Ob andere Betriebsratsmitglieder als Datenschutzbeauftragte die Einhaltung der datenschutzrechtlichen Pflichten hinreichend unabhängig überwachen können, hat das Bundesarbeitsgericht offen gelassen. Jedenfalls die herausgehobene Funktion des Betriebsratsvorsitzenden, der den Betriebsrat im Rahmen der gefassten Beschlüsse vertritt, hebt nach Ansicht des Bundesarbeitsgerichts die für die Erfüllung der Aufgaben eines Datenschutzbeauftragten erforderliche Zuverlässigkeit auf.
Fazit und Ausblick
Auch wenn der Widerruf vorliegend anhand § 4 f Abs. 3 Satz 4 BDSG a.F. i.v.m. § 626 Abs. 1 BGB geprüft wurde, ist die Wertung des Bundesarbeitsgerichts auch auf die aktuelle Rechtslage und eine Bestellung des Datenschutzbeauftragten gemäß § 37 DSGVO übertragbar.

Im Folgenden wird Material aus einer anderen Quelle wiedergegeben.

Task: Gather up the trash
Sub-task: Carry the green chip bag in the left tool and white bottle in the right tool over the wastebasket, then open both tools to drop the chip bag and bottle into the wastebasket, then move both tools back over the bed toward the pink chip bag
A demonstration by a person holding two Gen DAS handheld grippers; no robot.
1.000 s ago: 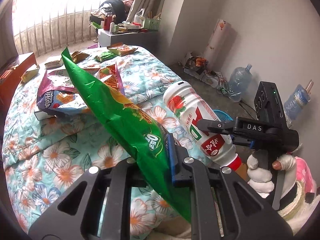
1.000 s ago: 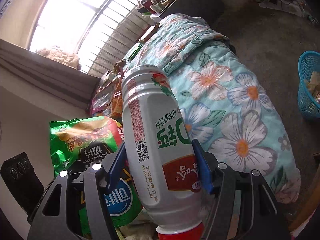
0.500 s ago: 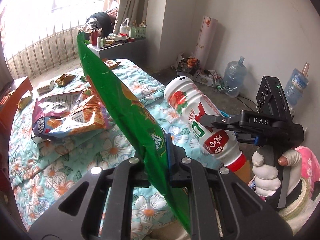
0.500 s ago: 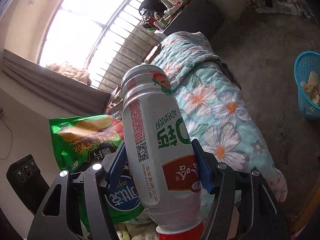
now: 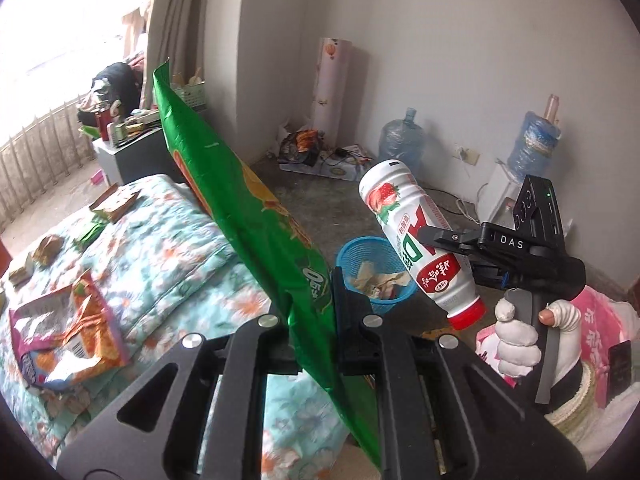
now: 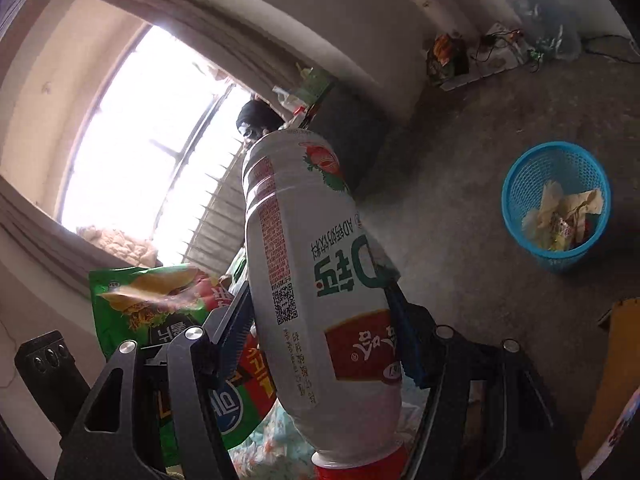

Denn das Bundesarbeitsgericht stützt seine Entscheidung insbesondere auf eine Wertung, die der EuGH in seinem Urteil vom 09.02.2023 (C-453/21) zur DSGVO – d.h. bereits zur aktuellen Rechtslage – vorgenommen hat. In diesem Urteil hat der EuGH zu Art. 38 Abs. 6 DSGVO Stellung genommen, der vorsieht, dass ein Datenschutzbeauftragter zwar auch andere Aufgaben und Pflichten wahrnehmen kann, jedoch sichergestellt sein muss, dass diese Aufgaben und Pflichten nicht zu einem Interessenkonflikt führen. Ein Interessenkonflikt in diesem Sinne liegt nach Auffassung des EuGH vor, wenn der Datenschutzbeauftragte innerhalb der Einrichtung eine Position innehat, die die Festlegung der Zwecke und Mittel der Verarbeitung personenbezogener Daten zum Gegenstand hat. Ein dem Amt des Datenschutzbeauftragten entgegenstehender Interessenkonflikt besteht daher unabhängig davon, ob es sich um eine Bestellung zum Datenschutzbeauftragten nach § 4 f BDSG a.F. oder um eine Benennung zum Datenschutzbeauftragten nach Art. 37 DSGVO handelt. Die Rechtsprechung des BAG dürfte darüber hinaus auf sämtliche Betriebsratsmitglieder übertragbar sein, da sich neben dem Betriebsratsvorsitzenden regelmäßig auch die übrigen Betriebsratsmitglieder in einem Interessenkonflikt befinden dürften. Auch sie haben im Betrieb eine Position inne, in deren Rahmen sie die Zwecke und Mittel der Verarbeitung personenbezogener Daten festlegen. Denn – wie das Bundesarbeitsgericht zutreffend festgestellt hat – entscheidet nicht der Betriebsratsvorsitzende allein, sondern der Betriebsrat durch Gremiumsbeschluss darüber, unter welchen konkreten Umständen der Betriebsrat welche personenbezogenen Daten vom Arbeitgeber anfordert und in welcher Weise er diese sodann verarbeitet. Daher sollte kein Mitglied des Betriebsrats zugleich das Amt des Datenschutzbeauftragten innehaben.